そして、シャープレスがピンカートンが帰ってこなければどうするのか、と蝶々さんに問うと、芸者に戻るか、自刃するしかないと答え、困惑したシャープレスが「ヤマドリ公の申し出を受けてはどうか」と勧めると、「あなたまでがそんなことを言うのか」と怒り、シャープレスに彼女とピンカートンとの子供を見せ、「わが夫がこの子を忘れようか」と言い放ち、「子供のために芸者に戻って恥を晒すよりは死を選ぶわ」と泣き叫ぶ。シャープレスはいたたまれずに去っていく。

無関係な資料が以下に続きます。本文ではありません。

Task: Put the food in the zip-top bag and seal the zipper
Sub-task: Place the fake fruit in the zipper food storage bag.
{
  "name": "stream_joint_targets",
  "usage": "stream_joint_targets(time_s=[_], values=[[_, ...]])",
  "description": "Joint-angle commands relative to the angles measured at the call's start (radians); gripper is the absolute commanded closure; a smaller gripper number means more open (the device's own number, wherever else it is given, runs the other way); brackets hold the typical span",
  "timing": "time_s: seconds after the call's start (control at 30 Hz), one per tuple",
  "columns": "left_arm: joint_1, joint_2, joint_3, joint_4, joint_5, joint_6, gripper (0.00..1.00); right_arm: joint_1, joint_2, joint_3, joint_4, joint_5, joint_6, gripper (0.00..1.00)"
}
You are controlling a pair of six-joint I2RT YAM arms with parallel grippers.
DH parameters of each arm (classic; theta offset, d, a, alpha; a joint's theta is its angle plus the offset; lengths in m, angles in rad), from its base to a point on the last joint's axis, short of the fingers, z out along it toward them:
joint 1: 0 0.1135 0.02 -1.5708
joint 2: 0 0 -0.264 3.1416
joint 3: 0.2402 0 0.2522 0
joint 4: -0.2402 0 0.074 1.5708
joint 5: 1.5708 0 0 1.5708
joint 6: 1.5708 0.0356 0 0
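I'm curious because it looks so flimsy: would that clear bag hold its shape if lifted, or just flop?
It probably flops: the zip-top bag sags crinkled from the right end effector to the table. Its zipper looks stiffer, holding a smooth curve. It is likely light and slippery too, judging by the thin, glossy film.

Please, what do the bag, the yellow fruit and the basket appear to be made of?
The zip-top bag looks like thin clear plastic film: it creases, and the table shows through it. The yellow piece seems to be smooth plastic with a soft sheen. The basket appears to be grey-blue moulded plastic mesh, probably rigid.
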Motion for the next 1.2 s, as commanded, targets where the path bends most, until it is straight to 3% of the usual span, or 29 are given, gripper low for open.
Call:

スズキは蝶々さんの悪評を拡げようとするゴローを捕まえる。蝶々さんにとって悪い話が次々と届く中、遠くにピンカートンの所属艦エイブラハム・リンカーンが兵員の到来を礼砲で告げた。それを望遠鏡で見つけた蝶々さんとスズキは喜び、家を花で飾り、二重唱「桜の枝を揺さぶって」を歌う。そして自分達と子供を盛装させ、障子を通して、ピンカートンの帰りを凝視する。夜が過ぎ、長いオーケストラとのハミングコーラスのパッセージが演奏される中、スズキと子供は眠ってしまう。蝶々さんは決して後悔していなかった。
第3幕
夜が明けた蝶々さんの家。蝶々さんは寝ずの番をしていた。スズキは目覚め、子供を蝶々さんのもとへ連れて行く。スズキは憔悴した蝶々さんを休むよう説き伏せる。ピンカートンとシャープレスが登場し、スズキに恐るべき真実を告げる。しかし、ピンカートンは罪悪感によって深く打ちひしがれ、自身を恥じていた。余りに卑劣なことで自分の口から蝶々さんに告げることはできず、彼は義務を放り出して去ってしまう。このときピンカートンはアリア「さらば愛の巣」を歌う。スズキは、はじめは猛烈に怒っていたが、シャープレスから、蝶々さんが子供を渡してくれれば、ピンカートンのアメリカ人妻がその子を養育するということを聞き、説き伏せられてしまう。
蝶々さんはピンカートンと会えると思い、目を輝かせて登場する。しかしピンカートンの代わりに彼のアメリカでの妻ケイト(Kate Pinkerton)と対面させられる。蝶々さんは感傷的な穏やかさをたたえつつ真実を受け止め、礼儀正しくケイトを祝福した。これで平穏が見いだされるであろうと。それから、ケイトやシャープレスにお辞儀をし、子供を渡すことを約束する。そしてスズキに家の障子を全部閉めさせ一人きりになる。障子越しに侍るスズキに対しては、「子供を外で遊ばせるように」と命じて下がらせる。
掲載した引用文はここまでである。